Out-of-hospital cardiac arrest risk high in patients with mental disorders

31 Jan 2021
Out-of-hospital cardiac arrest risk high in patients with mental disorders

Patients with bipolar disorder or schizophrenia are more likely to experience out-of-hospital cardiac arrest (OHCA) compared with the general population, with a recent study pointing to cardiac disease, cardiovascular risk factors, and antipsychotic use as important underlying mechanisms.

The nested case-control study included 35,017 OHCA patients and 175,085 matched controls (median age, 72 years; 66.9 percent male).

Multivariable Cox regression analysis revealed that during the study period (2001–2015) OHCA occurred with greater frequency among patients with bipolar disorder and those with schizophrenia versus controls (hazard ratio [HR], 2.74, 95 percent confidence interval [CI], 2.41–3.13 and HR, 4.49, 95 percent CI, 4.00–5.10, respectively).

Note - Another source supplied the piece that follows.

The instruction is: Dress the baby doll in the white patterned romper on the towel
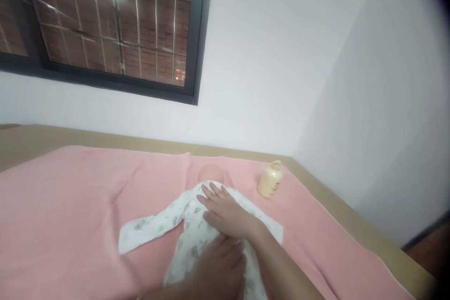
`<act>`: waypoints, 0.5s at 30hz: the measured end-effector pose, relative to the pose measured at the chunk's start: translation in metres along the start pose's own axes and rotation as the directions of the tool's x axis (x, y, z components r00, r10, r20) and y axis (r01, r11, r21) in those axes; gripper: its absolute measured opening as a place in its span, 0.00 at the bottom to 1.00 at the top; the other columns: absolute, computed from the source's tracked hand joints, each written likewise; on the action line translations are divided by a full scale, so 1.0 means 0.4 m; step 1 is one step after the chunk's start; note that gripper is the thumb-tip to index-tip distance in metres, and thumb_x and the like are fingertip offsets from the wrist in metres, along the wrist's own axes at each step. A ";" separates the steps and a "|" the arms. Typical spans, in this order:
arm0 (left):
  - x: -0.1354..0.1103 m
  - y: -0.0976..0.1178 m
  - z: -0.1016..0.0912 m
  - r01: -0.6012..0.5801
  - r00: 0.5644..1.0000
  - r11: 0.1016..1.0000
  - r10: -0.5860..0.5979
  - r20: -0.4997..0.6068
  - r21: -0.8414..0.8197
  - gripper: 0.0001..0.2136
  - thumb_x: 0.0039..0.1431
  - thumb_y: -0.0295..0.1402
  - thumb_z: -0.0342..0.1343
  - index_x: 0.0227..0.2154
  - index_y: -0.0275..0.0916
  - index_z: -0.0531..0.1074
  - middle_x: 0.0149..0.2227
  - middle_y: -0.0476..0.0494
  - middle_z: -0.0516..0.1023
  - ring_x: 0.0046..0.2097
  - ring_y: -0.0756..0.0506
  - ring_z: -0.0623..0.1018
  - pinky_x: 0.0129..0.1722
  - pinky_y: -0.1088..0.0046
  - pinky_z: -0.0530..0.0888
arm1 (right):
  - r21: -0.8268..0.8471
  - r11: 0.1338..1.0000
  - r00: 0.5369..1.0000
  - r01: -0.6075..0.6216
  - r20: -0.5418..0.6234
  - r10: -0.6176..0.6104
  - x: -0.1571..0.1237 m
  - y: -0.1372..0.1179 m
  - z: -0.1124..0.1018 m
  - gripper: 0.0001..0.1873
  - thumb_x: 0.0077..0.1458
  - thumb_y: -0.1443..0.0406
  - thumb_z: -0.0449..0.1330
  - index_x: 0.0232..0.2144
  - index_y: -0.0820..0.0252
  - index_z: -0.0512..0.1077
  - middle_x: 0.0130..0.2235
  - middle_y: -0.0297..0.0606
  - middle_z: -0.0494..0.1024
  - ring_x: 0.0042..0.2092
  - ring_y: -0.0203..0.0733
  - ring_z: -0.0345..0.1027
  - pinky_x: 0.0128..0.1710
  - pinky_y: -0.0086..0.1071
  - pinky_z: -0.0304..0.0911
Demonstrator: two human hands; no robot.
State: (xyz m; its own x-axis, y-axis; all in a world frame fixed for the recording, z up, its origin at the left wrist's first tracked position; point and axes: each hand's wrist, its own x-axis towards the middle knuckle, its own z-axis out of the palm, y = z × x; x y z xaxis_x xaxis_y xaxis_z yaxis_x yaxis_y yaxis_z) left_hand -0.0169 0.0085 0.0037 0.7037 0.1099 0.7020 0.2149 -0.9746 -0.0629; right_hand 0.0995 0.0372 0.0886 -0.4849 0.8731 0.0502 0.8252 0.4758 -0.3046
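A baby doll (210,173) lies on its back on a pink towel (77,206), dressed in a white patterned sleepsuit (154,222) with one sleeve spread out to the left. My right hand (225,211) lies flat on the doll's chest, fingers stretched toward its head. My left hand (218,267) rests lower on the suit, over the doll's belly, fingers together and pressed on the cloth. Only the top of the doll's head shows past my fingers.
A small yellow lotion bottle (270,180) stands on the towel right of the doll's head. The towel covers a tan surface (355,225) set in a corner of white walls. A dark-framed window (105,23) is at the upper left.
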 end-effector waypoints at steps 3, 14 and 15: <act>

The association remained significant among patients with both cardiac disease and cardiovascular risk factors at baseline (bipolar disorder: HR, 2.14, 95 percent CI, 1.72–2.66; schizophrenia: HR, 2.84, 95 percent CI, 2.20–3.67) and among those without known risk factors (bipolar disorder: HR, 2.14, 95 percent CI, 1.09–4.21; schizophrenia: HR, 5.16, 95 percent CI, 3.17–8.39).

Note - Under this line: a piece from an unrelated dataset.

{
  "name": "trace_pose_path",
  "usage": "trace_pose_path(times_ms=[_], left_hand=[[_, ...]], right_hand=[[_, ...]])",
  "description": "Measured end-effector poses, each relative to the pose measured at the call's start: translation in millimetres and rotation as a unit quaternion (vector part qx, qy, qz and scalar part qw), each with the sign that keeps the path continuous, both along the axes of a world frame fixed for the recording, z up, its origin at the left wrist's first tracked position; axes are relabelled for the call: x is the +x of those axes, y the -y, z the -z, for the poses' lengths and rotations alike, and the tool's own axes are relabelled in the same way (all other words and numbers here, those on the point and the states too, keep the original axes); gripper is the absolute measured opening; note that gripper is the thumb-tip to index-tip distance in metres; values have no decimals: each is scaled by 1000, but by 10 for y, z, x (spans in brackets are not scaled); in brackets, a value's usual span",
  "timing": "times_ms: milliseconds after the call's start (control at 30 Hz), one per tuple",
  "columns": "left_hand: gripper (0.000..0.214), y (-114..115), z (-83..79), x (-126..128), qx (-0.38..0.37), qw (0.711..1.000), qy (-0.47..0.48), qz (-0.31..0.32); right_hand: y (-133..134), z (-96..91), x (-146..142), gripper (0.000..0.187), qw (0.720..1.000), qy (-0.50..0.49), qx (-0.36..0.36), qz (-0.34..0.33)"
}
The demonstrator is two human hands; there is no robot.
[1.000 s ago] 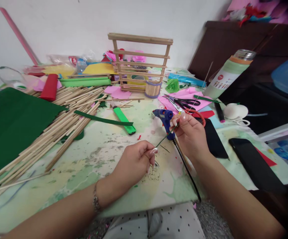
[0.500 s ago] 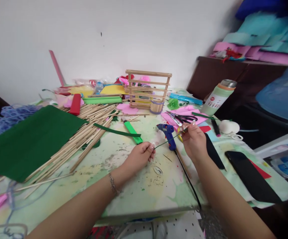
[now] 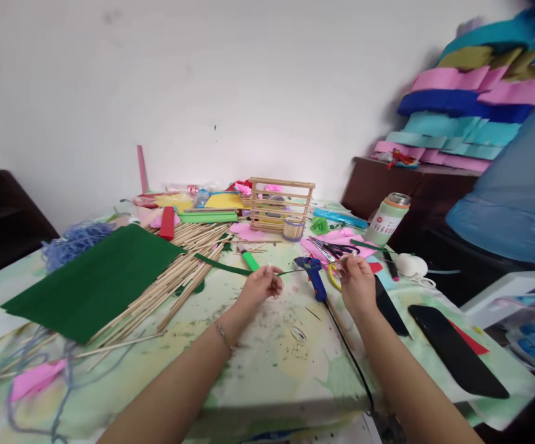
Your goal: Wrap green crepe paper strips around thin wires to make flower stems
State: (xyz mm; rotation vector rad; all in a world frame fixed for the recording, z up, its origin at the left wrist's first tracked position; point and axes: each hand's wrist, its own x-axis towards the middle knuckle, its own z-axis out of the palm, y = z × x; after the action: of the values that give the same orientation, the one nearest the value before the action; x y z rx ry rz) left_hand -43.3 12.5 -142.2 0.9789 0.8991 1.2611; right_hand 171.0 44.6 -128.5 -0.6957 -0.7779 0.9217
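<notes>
A thin green strip (image 3: 286, 272) stretches between my two hands, above the table. My left hand (image 3: 262, 285) pinches its left end, fingers curled. At the other end, my right hand (image 3: 358, 285) is closed with thumb and fingertips together. Behind the strip lies a blue glue gun (image 3: 315, 279), its black cord running to the table's front edge. A wider green felt strip (image 3: 221, 265) lies just left of my left hand, by a green marker-like stick (image 3: 249, 260). Scissors (image 3: 323, 249) rest on pink felt beyond my right hand.
Thin wooden sticks (image 3: 156, 290) and a green felt sheet (image 3: 96, 280) spread across the left. A stick-built rack (image 3: 279, 206) stands at the back with a small round holder (image 3: 293, 229). At right are a bottle (image 3: 385, 222), white string (image 3: 410, 265) and a black phone (image 3: 457, 351).
The head view has tilted upward and shifted left, so more wall shows. My hands stay on the thin strip, my left hand a little higher and closer to the green stick.
</notes>
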Motion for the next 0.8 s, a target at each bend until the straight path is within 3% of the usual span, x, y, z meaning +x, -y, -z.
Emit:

The findings were confirmed in subgroup analyses limited to OHCA patients presenting with shockable rhythm or receiving an autopsy.

Finally, antipsychotic use contributed to increased OHCA hazard compared with nonuse in both mental disorders. In contrast, antidepressants, lithium, or antiepileptics (the last two evaluated only in bipolar disorder) showed no association with OHCA.